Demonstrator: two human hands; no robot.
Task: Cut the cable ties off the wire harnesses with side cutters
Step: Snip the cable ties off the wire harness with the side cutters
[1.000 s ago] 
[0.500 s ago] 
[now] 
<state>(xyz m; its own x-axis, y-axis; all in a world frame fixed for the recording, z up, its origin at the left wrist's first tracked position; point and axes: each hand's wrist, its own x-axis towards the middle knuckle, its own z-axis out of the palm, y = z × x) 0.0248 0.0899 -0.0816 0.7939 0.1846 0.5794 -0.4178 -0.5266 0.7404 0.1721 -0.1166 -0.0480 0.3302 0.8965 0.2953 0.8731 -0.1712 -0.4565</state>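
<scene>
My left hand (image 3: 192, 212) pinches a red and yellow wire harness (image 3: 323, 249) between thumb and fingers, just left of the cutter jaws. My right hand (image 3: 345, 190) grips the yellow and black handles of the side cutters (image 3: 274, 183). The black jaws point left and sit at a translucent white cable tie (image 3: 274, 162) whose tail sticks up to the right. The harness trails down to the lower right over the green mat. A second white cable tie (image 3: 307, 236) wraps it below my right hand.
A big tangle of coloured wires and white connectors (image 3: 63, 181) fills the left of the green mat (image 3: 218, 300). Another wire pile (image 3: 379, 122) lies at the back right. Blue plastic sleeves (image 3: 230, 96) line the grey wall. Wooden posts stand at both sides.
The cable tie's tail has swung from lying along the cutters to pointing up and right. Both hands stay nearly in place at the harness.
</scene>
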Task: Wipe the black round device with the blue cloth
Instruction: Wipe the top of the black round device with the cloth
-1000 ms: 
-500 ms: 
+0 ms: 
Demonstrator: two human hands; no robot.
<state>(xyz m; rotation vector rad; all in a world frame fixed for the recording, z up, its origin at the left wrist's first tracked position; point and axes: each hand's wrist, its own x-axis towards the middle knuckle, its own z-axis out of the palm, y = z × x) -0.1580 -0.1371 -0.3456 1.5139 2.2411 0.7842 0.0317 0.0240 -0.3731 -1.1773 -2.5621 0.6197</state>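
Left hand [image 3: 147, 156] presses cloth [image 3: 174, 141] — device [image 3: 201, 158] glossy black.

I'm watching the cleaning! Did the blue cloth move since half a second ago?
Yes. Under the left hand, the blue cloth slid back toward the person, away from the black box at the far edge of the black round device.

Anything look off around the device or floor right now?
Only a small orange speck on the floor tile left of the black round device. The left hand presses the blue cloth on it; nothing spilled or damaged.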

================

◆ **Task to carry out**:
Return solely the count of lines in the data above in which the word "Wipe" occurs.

◆ **The answer**:
2